▶ _EXERCISE_
Word for word, restate the lines of the listing below from the line with "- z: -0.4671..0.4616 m" through the line with "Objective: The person", and do not include the pictures.

▶ _SUPPLIED DATA_
--------

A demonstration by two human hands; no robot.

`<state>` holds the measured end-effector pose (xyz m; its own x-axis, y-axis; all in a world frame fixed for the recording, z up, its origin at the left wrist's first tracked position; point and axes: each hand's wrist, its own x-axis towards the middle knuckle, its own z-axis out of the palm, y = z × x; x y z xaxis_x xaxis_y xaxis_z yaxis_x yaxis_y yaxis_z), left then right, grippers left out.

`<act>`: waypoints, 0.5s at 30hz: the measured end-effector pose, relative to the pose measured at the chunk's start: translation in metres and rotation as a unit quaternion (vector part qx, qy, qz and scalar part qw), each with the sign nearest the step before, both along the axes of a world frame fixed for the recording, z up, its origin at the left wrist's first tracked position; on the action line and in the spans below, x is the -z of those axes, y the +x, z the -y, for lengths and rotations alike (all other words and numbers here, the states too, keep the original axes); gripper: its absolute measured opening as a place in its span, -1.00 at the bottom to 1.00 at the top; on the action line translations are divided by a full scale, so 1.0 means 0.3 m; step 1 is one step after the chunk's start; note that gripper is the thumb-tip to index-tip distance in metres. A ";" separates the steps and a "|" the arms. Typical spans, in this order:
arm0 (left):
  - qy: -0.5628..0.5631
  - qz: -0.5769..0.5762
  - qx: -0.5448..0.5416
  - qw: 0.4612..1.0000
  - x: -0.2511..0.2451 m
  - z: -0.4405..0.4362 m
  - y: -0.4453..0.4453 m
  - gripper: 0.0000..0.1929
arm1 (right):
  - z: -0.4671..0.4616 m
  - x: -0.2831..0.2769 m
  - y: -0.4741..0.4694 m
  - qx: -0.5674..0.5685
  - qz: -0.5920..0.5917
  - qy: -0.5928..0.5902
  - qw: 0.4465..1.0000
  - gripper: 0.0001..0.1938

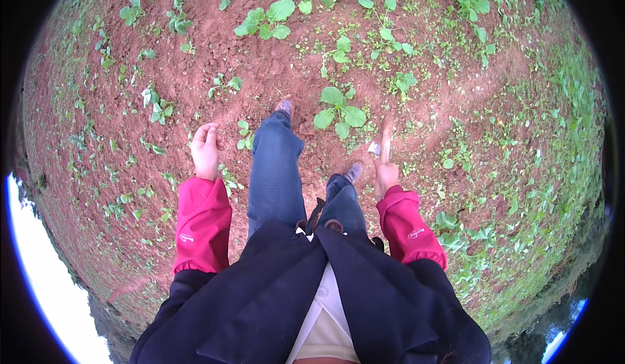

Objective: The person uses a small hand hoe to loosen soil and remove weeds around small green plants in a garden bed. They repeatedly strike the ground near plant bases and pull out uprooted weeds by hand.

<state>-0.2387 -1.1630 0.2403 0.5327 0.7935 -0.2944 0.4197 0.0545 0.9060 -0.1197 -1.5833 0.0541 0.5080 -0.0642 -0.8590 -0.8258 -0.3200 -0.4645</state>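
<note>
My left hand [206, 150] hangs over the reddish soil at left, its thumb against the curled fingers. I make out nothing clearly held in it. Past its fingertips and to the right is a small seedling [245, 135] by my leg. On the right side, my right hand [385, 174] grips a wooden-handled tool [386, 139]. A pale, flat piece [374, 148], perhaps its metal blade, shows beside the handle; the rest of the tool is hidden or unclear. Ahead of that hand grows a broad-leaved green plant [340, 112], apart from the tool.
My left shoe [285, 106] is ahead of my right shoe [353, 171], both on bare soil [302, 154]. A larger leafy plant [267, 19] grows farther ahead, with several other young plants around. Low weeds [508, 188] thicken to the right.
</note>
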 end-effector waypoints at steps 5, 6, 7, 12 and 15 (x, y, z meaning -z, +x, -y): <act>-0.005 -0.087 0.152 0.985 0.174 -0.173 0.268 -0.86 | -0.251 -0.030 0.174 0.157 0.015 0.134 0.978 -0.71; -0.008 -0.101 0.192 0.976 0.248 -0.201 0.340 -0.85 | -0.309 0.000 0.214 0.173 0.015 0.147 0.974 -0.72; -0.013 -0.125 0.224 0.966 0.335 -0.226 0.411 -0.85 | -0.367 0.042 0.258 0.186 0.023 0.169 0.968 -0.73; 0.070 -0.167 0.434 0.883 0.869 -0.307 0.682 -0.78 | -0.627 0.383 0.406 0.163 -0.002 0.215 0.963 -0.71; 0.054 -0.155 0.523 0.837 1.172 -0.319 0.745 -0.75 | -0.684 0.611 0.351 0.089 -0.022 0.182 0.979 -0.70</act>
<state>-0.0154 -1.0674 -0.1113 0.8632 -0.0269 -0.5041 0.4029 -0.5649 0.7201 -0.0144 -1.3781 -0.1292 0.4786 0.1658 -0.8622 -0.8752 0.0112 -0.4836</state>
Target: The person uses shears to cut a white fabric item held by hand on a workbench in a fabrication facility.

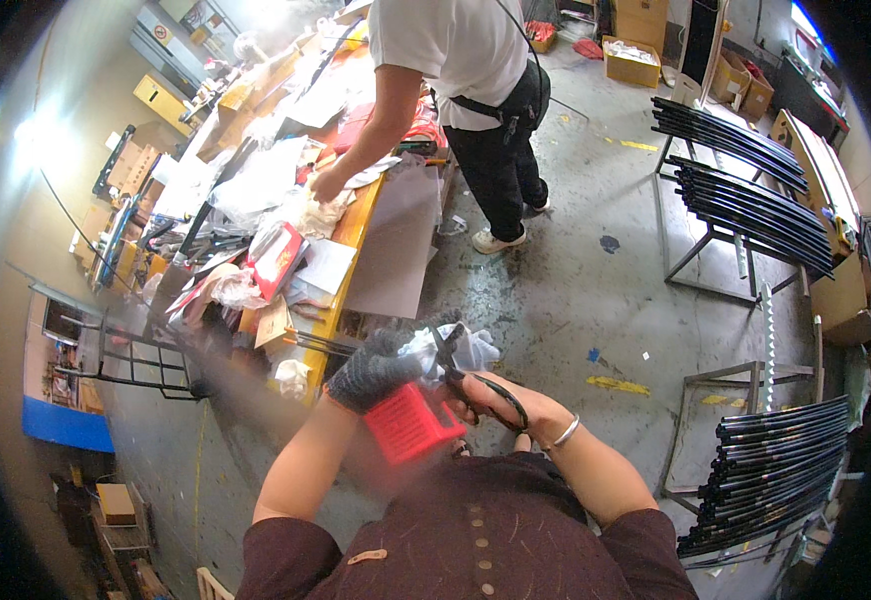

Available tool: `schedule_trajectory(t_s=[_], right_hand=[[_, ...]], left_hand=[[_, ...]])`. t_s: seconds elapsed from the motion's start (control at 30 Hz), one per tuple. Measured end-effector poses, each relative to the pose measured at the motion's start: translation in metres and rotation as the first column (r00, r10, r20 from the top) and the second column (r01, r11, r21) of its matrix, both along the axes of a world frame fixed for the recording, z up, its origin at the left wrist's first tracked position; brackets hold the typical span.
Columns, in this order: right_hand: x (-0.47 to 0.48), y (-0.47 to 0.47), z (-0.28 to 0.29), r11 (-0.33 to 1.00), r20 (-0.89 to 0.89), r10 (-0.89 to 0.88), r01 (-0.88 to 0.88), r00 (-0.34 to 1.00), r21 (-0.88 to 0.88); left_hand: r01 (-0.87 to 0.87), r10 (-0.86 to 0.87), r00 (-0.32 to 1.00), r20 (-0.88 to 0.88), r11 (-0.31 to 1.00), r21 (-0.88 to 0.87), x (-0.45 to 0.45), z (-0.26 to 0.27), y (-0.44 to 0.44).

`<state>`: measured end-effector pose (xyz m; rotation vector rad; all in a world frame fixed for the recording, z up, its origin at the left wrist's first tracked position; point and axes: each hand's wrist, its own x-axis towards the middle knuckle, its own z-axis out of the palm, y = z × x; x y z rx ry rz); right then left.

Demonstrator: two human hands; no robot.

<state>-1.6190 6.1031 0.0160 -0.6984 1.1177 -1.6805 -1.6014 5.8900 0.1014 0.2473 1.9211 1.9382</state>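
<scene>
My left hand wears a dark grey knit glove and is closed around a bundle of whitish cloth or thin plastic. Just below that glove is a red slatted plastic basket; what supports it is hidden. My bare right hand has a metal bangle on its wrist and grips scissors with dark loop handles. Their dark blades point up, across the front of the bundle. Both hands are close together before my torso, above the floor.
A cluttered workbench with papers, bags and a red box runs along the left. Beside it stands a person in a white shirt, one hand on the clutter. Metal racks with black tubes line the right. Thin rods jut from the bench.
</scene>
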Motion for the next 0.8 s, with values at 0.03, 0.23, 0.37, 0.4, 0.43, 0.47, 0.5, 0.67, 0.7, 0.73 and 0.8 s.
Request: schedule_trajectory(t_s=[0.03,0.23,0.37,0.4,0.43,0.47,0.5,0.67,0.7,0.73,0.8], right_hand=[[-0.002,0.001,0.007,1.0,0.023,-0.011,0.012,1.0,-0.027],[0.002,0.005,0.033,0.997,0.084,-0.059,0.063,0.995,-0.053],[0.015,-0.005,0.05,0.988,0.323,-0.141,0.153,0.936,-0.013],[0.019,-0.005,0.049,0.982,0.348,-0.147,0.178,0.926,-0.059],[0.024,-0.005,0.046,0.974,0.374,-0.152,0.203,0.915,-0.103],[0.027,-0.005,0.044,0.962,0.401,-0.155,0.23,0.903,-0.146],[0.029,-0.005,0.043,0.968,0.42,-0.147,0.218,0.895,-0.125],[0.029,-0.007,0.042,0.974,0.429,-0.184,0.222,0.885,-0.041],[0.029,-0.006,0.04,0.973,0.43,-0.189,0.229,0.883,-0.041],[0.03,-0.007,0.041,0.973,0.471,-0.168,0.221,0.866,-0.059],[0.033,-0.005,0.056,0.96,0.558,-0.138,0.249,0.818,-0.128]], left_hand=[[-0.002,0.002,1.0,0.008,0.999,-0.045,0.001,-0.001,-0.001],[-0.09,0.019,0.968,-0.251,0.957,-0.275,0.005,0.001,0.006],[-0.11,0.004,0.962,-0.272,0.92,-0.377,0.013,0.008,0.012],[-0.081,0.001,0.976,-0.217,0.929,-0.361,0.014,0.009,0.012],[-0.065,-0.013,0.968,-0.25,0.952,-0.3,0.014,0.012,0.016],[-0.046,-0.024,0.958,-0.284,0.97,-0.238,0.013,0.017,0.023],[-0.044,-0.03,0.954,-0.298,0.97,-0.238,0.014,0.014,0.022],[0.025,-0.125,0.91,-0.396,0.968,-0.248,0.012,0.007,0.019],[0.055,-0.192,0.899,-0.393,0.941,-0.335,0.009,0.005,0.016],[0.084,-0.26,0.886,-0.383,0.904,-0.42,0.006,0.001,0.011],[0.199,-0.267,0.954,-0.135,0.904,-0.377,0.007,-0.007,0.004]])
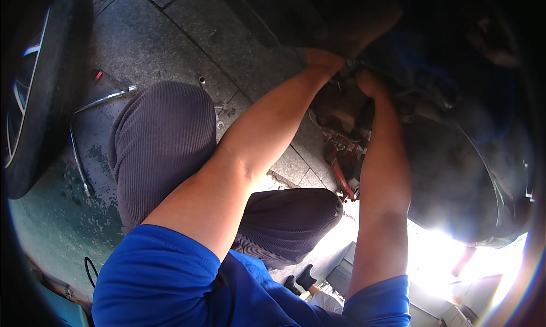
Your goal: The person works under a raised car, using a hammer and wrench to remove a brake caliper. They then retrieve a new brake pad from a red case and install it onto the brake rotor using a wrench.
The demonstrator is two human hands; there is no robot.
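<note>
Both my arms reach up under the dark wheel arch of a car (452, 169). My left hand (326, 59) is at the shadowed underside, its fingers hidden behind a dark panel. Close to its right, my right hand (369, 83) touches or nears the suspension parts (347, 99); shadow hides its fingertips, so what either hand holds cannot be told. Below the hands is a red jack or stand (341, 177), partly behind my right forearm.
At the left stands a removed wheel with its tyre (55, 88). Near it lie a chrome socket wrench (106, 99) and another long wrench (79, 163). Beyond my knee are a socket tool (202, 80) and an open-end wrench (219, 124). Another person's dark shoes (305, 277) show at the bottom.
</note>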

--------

▶ _RESPONSE FOR THIS EXERCISE_
  - z: -0.4671..0.4616 m
  - x: -0.2831..0.2769 m
  - y: -0.4741..0.4694 m
  - qx: -0.5674..0.5685
  - qz: -0.5920..0.5917
  - qy: -0.5928..0.5902
  - qw: 0.4465..1.0000
  - gripper: 0.0001..0.1938


Objective: The person uses a small hand hoe to loosen soil and remove weeds around small green plants in a garden bed. They repeatedly strike the ground near plant bases and pull out uprooted weeds by hand.

The output has been completed.